Yer I also feel like that. Surprising that there are so many people who do feel like that. Also thinking about the Uni thing but also what I'm doing is make the most of the few friends who I do feel are really close. You say you have a couple of friends where you can be yourself, just try and be content with the friends you do have. I know its hard because you feel too reliant on them but you've just got to think yourself lucky that you have those couple of friends there. Also if you try not to think about it too much its good because otherwise you'll find it hard to be yourself when your worrying about friends. I understand its easier said than done.
Reply 15
University is a great place to meet friends, i've had such an amazing time here and met without doubt some of the most amazing people i've ever met in my life. It's obviously not guarenteed that everyone's going to but I honestly believe that if you make the effort with people and go out of your way to be friendly (and open minded, even if someone doesn't seem like "your type" of person) then you'll have loads of friends, easily.

Try not to worry! x
At one point, I spent a week at home, everyone else had gone away. I didn't answer the phone or door all week. I didn't talk to a single person, and it wasn't till I started to enjoy that isolation that I got a bit worried. Thankfully, now, I'm over all that, and have the best girlfriend ever. Things will imrpove :biggrin:
Reply 17
silence is a scary sound
To the OP: i feel exaclty the same as you at my school - i don't have much in common with my friends anymore, and i feel like i can't even be part of their conversations, so i end up sitting away from them anf then they accuse me of attention seeking! i just can't win whichever way i act. Also i've overheard them b****ing about me behind my back, and one of them has even b****ed about me on TSR! feel free to pm me if you want - i know exactly how you feel and how utterly horrible it feels.

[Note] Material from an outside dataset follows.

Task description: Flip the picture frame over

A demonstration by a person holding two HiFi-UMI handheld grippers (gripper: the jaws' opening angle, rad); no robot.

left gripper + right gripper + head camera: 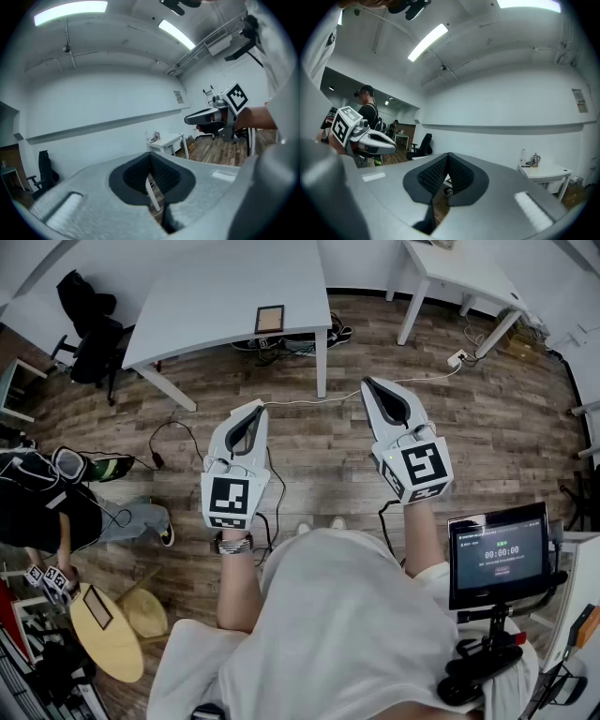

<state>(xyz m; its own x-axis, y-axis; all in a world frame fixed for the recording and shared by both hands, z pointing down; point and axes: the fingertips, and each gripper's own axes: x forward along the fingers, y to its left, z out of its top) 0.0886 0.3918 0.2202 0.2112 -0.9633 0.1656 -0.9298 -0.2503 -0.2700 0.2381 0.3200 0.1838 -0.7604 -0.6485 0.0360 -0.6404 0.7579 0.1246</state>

Exactly the same has happened here. :hugs:Yes, even to include the TSR bit!:mad: :frown:
Reply 18
My best friend's great but I hate most of the people at my college...:rolleyes: I used to be friends with one girl at high school but for the last two years at 6th form she had made it blatently obvious that I'm not "good enough" for her and hasn't bothered speaking to me even when I've sent her texts and stuff. Also another girl has acted the same because she's also part of their stupid happy clappy "oh aren't we cool because we go out every Friday and Saturday night and drives our own cars and get off with each other" crew. The funny thing is that someone crashed into the girl in question's car, which is quite amusing. :evil:

I really hope I do meet people who are a bit more like me at uni! I like having fun but it's just the immaturity of people at my college that annoys me. They seem so afraid of not following the herd and are just so shallow.